▶ _Exercise aim_: Return only the lines running from the top of the entries to the line with "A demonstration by", inclusive, exactly as written.

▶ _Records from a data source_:
....

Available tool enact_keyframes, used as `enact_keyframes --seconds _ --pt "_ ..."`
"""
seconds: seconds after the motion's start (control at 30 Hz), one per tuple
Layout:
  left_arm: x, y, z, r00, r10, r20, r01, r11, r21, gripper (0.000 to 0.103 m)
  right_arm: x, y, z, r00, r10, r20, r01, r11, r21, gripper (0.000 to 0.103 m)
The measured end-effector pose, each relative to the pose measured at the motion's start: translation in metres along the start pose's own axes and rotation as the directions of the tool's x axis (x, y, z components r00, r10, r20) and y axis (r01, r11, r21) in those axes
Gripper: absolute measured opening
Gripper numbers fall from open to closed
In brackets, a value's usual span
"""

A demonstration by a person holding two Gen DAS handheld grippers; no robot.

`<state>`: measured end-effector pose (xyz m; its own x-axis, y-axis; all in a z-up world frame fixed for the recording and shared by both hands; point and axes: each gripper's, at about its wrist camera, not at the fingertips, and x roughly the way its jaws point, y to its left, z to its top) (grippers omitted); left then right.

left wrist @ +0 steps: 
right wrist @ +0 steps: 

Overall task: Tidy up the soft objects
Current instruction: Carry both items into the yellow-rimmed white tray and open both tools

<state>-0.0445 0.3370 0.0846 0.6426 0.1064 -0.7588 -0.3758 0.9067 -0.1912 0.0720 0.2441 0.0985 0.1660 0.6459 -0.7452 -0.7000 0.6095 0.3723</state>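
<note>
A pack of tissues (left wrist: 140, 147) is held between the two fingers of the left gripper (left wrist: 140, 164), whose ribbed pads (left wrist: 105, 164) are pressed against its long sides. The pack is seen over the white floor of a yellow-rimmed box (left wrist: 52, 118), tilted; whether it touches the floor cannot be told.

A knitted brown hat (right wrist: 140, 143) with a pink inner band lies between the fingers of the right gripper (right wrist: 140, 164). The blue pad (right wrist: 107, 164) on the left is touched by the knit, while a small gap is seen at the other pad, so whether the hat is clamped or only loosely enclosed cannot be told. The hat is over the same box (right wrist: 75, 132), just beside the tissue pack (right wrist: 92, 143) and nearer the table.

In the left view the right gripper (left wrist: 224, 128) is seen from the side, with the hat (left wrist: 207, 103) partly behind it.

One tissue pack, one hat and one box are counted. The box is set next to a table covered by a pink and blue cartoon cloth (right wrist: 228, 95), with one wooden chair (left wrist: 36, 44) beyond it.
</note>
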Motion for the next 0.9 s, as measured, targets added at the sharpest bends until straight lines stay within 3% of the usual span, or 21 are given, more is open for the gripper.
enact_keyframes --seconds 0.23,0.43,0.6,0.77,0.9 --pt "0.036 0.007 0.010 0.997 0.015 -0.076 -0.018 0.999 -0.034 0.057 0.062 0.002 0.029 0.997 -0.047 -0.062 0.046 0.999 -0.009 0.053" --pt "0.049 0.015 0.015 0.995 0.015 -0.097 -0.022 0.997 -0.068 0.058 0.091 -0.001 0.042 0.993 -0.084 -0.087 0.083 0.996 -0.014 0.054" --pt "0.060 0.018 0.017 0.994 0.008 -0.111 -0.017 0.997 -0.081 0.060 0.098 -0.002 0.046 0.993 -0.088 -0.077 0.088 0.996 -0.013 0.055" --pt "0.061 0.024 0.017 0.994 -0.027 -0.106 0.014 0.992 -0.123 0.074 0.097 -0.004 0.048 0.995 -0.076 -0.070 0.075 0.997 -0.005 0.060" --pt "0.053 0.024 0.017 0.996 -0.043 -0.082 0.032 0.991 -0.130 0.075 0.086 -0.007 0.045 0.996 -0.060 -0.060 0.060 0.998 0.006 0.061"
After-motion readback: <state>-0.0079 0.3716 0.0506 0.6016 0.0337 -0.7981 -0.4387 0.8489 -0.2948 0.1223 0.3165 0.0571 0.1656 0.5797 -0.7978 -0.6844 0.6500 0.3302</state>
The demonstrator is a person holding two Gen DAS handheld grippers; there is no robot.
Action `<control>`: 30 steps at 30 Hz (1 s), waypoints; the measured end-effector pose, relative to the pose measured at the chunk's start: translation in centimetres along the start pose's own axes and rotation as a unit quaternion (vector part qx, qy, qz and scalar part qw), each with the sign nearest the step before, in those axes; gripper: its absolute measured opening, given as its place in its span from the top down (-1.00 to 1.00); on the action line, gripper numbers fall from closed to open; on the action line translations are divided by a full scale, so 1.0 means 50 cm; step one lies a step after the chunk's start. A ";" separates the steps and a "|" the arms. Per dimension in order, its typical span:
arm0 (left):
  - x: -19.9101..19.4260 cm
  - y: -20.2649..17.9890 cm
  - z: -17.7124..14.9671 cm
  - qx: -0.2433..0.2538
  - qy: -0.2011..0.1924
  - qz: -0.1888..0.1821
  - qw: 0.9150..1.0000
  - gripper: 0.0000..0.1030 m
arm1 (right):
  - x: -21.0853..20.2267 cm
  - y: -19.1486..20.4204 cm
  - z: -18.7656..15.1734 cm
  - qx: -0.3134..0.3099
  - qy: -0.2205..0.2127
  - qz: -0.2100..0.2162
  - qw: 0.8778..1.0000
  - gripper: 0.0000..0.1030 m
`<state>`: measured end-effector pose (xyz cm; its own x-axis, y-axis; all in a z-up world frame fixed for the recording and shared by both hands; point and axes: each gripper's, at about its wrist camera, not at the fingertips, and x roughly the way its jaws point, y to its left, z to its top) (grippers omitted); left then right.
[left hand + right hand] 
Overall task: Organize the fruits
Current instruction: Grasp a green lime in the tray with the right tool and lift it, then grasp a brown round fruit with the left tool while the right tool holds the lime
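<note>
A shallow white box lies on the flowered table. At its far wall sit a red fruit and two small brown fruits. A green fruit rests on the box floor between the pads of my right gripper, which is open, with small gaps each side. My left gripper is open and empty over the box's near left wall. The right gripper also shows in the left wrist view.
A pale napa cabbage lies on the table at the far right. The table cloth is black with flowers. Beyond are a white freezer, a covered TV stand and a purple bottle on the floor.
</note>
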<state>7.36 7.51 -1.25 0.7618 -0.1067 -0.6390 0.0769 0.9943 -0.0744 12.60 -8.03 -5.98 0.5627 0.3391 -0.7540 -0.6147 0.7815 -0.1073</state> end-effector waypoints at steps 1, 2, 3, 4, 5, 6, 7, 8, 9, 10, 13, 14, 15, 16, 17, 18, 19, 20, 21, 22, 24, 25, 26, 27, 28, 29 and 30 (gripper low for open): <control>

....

▶ _Completed exercise_:
Available tool enact_keyframes, used as `enact_keyframes --seconds _ --pt "_ ..."`
"""
seconds: seconds after the motion's start (control at 30 Hz), one per tuple
Layout:
  left_arm: x, y, z, r00, r10, r20, r01, r11, r21, gripper (0.000 to 0.103 m)
  right_arm: x, y, z, r00, r10, r20, r01, r11, r21, gripper (0.000 to 0.103 m)
The measured end-effector pose, each relative to the pose measured at the motion's start: translation in metres along the start pose's own axes and rotation as the directions of the tool's x axis (x, y, z components r00, r10, r20) and y axis (r01, r11, r21) in those axes
Gripper: absolute measured opening
Gripper numbers fall from open to closed
In brackets, a value's usual span
"""

A demonstration by a person holding two Gen DAS handheld grippers; no robot.

There is nothing more to add to this answer.